In an attempt to find out if certain emotions are universal, researchers led by Professor Sophie Scott from UCL (University College London) have studied whether the sounds associated with emotions such as happiness, anger, fear, sadness, disgust and surprise are shared by different cultures. The results of their study, funded by the Wellcome Trust, the Economic and Social Research Council, the University of London Central Research Fund and UCL, are published today in the 'Proceedings of the National Academy of Sciences'. They provide further evidence that such emotions form a set of basic, evolved functions that are shared by all cultures.
Dr Disa Sauter studied people from Britain and from the Himba, a group of over 20 000 people living in small settlements in northern Namibia, as part of her PhD research at UCL. In the very remote settlements, where the data for the present study were collected, the individuals live completely traditional lives, with no electricity, running water, formal education or any contact with people from other groups.
Participants in the study listened to a short story based around a particular emotion, for example, how a person is very sad because a relative of theirs had died recently. At the end of the story they heard two sounds - such as crying and of laughter - and were asked to identify which of the two sounds reflected the emotion being expressed in the story. The British group heard sounds from the Himba and vice versa.
"People from both groups seemed to find the basic emotions - anger, fear, disgust, amusement, sadness and surprise - the most easily recognisable," says Professor Scott, a Wellcome Trust Senior Research Fellow. "This suggests that these emotions - and their vocalisations - are similar across all human cultures."
The findings support previous research which showed that facial expressions of these basic emotions are recognised across a wide range of cultures.
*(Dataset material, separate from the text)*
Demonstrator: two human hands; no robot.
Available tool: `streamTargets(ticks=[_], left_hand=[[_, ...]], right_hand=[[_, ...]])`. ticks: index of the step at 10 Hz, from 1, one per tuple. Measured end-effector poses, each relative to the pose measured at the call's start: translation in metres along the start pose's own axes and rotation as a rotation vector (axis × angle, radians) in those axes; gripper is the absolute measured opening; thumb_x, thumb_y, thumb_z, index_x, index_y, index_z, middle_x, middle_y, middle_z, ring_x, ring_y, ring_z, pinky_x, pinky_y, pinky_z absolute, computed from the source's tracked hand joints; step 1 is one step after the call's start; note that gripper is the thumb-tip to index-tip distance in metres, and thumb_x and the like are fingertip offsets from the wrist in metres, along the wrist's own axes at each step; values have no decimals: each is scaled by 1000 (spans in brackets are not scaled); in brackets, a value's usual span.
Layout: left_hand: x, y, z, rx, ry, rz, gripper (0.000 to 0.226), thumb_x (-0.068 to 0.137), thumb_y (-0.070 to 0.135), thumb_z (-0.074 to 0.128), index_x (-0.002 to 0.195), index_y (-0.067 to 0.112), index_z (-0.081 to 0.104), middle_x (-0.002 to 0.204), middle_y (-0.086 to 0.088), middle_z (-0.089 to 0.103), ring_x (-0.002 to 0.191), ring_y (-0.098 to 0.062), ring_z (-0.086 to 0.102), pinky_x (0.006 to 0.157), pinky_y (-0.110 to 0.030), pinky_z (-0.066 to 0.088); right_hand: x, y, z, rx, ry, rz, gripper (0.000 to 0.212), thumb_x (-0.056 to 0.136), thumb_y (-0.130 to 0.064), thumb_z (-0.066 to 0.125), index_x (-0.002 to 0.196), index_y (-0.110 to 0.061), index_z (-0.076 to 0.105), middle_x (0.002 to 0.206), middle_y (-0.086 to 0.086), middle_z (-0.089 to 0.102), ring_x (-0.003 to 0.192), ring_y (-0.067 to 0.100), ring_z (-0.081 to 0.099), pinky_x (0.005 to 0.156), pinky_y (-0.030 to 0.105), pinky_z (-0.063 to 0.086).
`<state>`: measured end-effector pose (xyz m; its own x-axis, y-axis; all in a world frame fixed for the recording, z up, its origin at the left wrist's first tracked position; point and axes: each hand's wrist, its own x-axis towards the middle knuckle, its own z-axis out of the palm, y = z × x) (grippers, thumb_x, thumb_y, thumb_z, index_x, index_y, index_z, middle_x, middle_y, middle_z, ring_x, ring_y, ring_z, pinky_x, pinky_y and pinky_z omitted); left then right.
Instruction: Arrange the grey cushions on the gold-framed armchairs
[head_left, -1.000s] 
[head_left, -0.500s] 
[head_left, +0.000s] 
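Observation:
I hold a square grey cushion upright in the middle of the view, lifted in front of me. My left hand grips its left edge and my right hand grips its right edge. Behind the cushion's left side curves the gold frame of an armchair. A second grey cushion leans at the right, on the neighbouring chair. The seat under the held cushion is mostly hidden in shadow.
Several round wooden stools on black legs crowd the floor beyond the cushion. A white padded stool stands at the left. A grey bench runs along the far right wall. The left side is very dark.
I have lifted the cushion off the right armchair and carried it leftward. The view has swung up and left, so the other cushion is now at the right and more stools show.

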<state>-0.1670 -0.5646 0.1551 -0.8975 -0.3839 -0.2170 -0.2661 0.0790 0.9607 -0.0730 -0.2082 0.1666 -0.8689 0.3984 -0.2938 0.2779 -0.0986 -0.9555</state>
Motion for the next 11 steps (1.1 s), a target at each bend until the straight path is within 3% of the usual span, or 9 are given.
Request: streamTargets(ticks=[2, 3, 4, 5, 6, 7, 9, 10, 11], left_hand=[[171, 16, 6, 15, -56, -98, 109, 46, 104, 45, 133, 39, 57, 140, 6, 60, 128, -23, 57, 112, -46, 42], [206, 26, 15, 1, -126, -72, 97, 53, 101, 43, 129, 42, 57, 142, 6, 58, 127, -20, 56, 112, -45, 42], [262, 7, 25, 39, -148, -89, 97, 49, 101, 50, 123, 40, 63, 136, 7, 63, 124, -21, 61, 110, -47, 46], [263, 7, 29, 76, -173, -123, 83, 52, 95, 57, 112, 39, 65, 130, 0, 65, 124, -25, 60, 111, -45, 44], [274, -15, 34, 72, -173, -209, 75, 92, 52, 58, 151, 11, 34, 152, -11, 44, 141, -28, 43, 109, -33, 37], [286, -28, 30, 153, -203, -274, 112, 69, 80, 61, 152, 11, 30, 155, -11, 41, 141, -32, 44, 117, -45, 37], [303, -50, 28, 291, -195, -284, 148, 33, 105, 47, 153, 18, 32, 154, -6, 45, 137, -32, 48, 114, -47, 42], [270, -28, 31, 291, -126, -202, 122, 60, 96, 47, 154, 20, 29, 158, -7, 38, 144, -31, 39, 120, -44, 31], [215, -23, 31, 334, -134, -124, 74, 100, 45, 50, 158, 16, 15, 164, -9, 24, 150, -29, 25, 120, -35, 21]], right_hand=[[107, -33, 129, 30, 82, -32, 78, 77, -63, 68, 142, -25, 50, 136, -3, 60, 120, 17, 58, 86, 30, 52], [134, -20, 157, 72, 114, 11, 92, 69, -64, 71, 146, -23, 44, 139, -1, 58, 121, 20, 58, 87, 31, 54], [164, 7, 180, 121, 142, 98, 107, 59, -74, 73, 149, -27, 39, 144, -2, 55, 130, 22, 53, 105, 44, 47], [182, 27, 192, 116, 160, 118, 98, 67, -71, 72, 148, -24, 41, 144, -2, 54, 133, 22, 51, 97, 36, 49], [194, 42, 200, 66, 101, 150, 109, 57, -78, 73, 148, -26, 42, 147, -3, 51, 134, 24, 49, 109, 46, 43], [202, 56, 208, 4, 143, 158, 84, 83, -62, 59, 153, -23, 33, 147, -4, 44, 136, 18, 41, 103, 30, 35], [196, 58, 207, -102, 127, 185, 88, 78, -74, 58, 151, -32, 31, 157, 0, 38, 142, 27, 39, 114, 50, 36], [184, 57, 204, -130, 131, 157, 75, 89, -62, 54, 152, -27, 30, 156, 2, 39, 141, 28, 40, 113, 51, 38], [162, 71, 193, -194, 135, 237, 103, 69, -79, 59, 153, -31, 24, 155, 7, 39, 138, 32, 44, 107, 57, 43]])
Despite the considerable variation in human facial musculature, the facial muscles that are essential to produce the basic emotions are constant across individuals, suggesting that specific facial muscle structures have likely evolved to allow individuals to produce universally recognisable emotional expressions.
One positive sound was particularly well recognised by both groups of participants: laughter. Listeners from both cultures agreed that laughter signified amusement, exemplified as the feeling of being tickled.
"Tickling makes everyone laugh - and not just humans," says Dr Sauter, who tested the Himba and British participants. "We see this happen in other primates such as chimpanzees, as well as other mammals. This suggests that laughter has deep evolutionary roots, possibly originating as part of playful communication between young infants and mothers.
"Our study supports the idea that laughter is universally associated with being tickled and reflects the feeling of enjoyment of physical play."
Previous studies have shown that smiling is universally recognised as a signal of happiness, raising the possibility that laughter is the auditory equivalent, both communicating a state of enjoyment. However, explains Professor Scott, it is possible that laughter and smiles are in fact quite different types of signal, with smiles functioning as a signal of generally positive social intent, whereas laughter may be a more specific emotional signal, originating in play.
Not all positive sounds were easily recognisable to both cultures, however. Some, such as the sound of pleasure or achievement appear not to be shared across cultures, but are instead specific to a particular group or region. The researchers believe this may be due to the function of positive emotions, which facilitate social cohesion between group members. Such bonding behaviour may be restricted to in-group members with whom social connections are built and maintained. However, it may not be desirable to share such signals with individuals who are not members of one's own cultural group.